Using molecular techniques, scientists led by Harvard's Jacob Russell and Corrie Moreau have studied gut microbes in ants to find patterns of symbiosis. Surveying 283 species from 18 of the 21 ant subfamilies, they found "a wealth of bacteria from across the ants." Herbivorous "turtle ants" often had symbiotic bacteria from clades within the Burkholderiales, Pseudomonadales, Rhizobiales, Verrucomicrobiales, and Xanthomonadales. Their results "strongly support the hypothesis that bacteria have facilitated convergent evolution of herbivory across the ants, further implicating symbiosis as a major force in ant evolution," they say in the abstract.
Also appearing in PNAS this week, work from CNRS scientists in Paris have found evidence that endo-siRNAs are involved in heterochromatin formation in somatic tissues in Drosophila. Endogenous siRNAs are a class of small RNAs produced from endogenous double-stranded RNA that have been shown to take part in silencing transposable elements in the Drosophila soma. To test if they played a role in heterochromatin formation, they used the viral suppressors of RNA silencing B2 and P19 and found that both proteins contributed to making the endo-siRNAs inactive. "Strikingly," they write, "B2 or the nuclear form of P19, but not P19, suppressed silencing of heterochromatin gene markers in adult flies, and altered histone H3-K9 methylation as well as chromosomal distribution of histone methyl transferase Su(var)3–9 and Heterochromatin Protein 1 in larvae."
Researchers also checked into whether gene expression patterns in the liver are the result of feeding behavior, circadian rhythms, or both. Studying wild-type and circadian clock-deficient mice, they found that both feeding time and the circadian clock contribute to "rhythmic transcription, thereby highlighting temporal regulation of hepatic transcription as an emergent property of the circadian system," they say.

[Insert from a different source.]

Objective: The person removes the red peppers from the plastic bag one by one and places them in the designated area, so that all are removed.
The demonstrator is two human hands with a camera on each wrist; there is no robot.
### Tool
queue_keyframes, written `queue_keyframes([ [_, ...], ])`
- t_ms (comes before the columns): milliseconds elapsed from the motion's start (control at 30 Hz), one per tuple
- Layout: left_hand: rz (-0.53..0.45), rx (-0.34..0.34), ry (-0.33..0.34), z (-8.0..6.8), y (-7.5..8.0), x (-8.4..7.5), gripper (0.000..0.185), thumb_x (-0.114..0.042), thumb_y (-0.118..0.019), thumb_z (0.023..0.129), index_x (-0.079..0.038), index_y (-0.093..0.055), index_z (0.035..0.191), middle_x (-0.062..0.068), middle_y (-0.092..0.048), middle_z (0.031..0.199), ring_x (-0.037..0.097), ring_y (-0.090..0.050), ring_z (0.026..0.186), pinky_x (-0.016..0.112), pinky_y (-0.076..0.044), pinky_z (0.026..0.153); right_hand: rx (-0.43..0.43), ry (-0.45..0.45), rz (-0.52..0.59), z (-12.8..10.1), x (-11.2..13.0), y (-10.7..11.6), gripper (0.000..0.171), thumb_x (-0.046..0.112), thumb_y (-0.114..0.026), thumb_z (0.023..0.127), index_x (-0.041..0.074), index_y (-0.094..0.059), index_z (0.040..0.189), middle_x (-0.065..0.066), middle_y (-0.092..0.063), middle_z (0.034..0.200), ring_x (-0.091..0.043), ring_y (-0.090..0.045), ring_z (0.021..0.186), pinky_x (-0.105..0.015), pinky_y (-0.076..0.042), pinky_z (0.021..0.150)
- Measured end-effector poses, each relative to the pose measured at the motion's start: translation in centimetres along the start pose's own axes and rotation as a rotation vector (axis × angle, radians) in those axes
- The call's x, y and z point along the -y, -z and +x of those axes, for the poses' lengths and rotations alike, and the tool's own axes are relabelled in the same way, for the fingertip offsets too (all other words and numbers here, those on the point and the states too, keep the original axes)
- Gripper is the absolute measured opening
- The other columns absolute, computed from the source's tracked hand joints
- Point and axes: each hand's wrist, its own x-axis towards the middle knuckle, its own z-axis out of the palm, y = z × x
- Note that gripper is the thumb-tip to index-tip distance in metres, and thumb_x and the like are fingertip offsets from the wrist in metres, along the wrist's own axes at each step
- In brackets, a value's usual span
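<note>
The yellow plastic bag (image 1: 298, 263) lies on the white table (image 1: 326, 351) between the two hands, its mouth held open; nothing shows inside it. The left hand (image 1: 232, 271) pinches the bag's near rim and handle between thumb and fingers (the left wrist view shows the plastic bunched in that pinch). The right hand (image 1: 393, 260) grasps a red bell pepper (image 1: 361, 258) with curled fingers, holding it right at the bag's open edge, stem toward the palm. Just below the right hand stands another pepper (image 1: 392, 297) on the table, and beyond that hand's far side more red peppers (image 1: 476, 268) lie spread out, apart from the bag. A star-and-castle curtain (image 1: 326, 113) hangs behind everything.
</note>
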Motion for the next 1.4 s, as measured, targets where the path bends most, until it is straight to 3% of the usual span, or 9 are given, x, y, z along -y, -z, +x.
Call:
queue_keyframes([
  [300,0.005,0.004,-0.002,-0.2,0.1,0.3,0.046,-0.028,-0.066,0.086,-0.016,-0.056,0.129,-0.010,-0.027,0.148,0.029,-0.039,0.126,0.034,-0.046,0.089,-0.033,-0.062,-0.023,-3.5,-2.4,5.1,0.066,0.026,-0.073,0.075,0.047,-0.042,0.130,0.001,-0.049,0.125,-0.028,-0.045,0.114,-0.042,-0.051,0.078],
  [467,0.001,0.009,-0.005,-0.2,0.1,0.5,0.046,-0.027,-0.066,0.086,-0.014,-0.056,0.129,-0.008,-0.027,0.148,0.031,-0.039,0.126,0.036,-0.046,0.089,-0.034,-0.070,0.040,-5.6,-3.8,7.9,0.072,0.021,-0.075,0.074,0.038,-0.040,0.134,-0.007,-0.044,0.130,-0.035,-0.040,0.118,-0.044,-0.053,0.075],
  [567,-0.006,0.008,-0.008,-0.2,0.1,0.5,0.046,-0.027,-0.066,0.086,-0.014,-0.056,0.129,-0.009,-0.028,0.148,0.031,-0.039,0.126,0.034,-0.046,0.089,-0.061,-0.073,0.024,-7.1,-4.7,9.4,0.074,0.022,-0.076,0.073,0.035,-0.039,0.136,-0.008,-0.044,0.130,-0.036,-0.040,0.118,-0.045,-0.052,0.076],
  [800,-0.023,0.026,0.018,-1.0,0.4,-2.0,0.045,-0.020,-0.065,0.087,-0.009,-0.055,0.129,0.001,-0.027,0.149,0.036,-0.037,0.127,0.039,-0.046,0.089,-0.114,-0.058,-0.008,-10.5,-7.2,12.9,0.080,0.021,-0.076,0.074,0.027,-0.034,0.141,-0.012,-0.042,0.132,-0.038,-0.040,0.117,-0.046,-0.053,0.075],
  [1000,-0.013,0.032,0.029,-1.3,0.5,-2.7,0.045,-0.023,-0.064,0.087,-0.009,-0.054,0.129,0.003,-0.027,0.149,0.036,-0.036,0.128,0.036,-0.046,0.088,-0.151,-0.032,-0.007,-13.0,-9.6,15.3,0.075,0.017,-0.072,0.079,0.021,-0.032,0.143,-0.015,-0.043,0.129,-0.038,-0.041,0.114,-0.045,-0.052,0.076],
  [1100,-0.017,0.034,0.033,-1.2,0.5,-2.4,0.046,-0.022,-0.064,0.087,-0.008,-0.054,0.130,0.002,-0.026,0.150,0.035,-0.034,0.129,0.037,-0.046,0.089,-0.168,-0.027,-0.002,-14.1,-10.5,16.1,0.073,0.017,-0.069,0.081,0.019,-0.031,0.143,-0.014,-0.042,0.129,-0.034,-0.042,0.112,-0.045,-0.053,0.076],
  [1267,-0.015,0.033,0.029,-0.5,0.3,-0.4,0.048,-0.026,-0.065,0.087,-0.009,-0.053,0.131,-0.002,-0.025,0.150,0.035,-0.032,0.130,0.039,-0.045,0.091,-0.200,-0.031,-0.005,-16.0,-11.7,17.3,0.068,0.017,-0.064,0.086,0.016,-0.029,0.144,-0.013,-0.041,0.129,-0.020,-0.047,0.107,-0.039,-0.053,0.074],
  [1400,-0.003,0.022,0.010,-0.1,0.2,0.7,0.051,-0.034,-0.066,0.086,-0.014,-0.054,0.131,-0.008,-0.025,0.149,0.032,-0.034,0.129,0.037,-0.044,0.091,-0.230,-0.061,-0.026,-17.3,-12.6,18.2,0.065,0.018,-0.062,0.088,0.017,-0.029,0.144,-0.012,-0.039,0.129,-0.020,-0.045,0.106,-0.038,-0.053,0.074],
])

In work led by Fotis Kafatosa and Kristin Michel at Imperial College London, scientists were able to characterize the transcriptome of circulating hemocytes in the Anopheles gambiae mosquito, the major mosquito carrier of malaria in subSaharan Africa. Using a genome-wide approach, they identified nearly 1,500 transcripts enriched in these immune cells, with many of these genes belonging to innate immune gene families, they say. An RNAi screen found the role that 63 of these genes have in the development of Plasmodium berghei, providing "a molecular comparison of the transcriptome of these cells during malaria infection."